@__dev

__dev@lemmy.world · 5 months ago

I’m more familiar with RISC-V than I am with ARM though it’s my understanding they’re quite similar.

ARM/RISC-V are load-store architectures, meaning they divide instructions between loading/storing and doing computation. x86 on the other hand is a register-memory architecture, having instructions that do both computation as well as loading/storing.
ARM/RISC-V also have weaker guarantees as to memory ordering allowing for less synchronization between cores, however RISC-V has an extension to enforce the same guarantees as x86 and Apple’s M-series CPU have a similar extension for ARM. If you want to emulate x86 applications on ARM/RISC-V these kinds of extensions are essential for performance.
ARM/RISC-V instructions are variable width but only in a limited sense. They have “compressed instructions” - 2 bytes instead of 4 - to increase instruction density in order to compete with x86’s true variable width instructions. They’re fairly close in instruction density, though compressed instructions are annoying for compilers to handle due to instruction alignment. 4 byte instructions must be aligned to 4 bytes, so if you have 3 instructions A, B and C but only B has a compressed version then you can’t actually use it because there must be 4 bytes between instructions A and C.
ARM/RISC-V also makes backwards compatibility entirely optional, Apple’s M-series don’t implement 32-bit mode for instance, whereas x86-64 still has “real mode” for running 16 bit operating systems.

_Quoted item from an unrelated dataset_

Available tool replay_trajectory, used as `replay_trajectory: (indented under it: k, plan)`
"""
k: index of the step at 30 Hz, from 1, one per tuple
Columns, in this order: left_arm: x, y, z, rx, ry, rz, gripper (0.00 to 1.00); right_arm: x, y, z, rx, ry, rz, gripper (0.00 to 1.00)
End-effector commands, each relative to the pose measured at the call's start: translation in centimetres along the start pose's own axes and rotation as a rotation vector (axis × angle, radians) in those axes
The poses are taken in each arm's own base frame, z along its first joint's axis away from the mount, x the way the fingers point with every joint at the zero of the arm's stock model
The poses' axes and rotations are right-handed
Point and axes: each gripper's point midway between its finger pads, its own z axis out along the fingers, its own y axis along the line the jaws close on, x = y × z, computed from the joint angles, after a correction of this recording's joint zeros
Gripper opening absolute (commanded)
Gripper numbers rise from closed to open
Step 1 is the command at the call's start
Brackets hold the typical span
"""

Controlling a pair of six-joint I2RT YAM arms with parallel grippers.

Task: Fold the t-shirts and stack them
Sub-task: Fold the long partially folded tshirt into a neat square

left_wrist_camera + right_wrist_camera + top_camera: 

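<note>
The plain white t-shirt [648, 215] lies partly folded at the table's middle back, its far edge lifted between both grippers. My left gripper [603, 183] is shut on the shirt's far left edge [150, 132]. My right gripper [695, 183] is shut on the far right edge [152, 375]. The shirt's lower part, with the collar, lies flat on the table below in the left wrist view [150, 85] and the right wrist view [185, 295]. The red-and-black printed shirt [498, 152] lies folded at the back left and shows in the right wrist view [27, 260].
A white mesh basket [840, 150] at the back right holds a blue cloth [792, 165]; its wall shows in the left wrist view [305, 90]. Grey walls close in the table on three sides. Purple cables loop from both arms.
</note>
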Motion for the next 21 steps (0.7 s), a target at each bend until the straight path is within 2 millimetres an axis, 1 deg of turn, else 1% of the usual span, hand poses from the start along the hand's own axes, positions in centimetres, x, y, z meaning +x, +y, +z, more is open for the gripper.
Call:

There’s also a number of other differences, like the number of registers, page table formats, operating modes, etc, but those are the more fundamental ones I can think of.

Up until your post I had thought it exactly was the size of the instruction set with x86 having lots of very specific multi-step-in-a-single instruction as well as crufty instruction for backwards compatibility (like MPSADBW).

The MPSADBW thing likely comes from the hackaday article on why “x86 needs to die”. The kinda funny thing about that is MPSADBW is actually a really important instruction for (apparently) video decoding; ARM even has a similar instruction called SABD.

x86 does have a large number of instructions (even more so if you want to count the variants of each), but ARM does not have a small number of instructions and a lot of that instruction complexity stops at the decoder. There’s a whole lot more to a CPU than the decoder.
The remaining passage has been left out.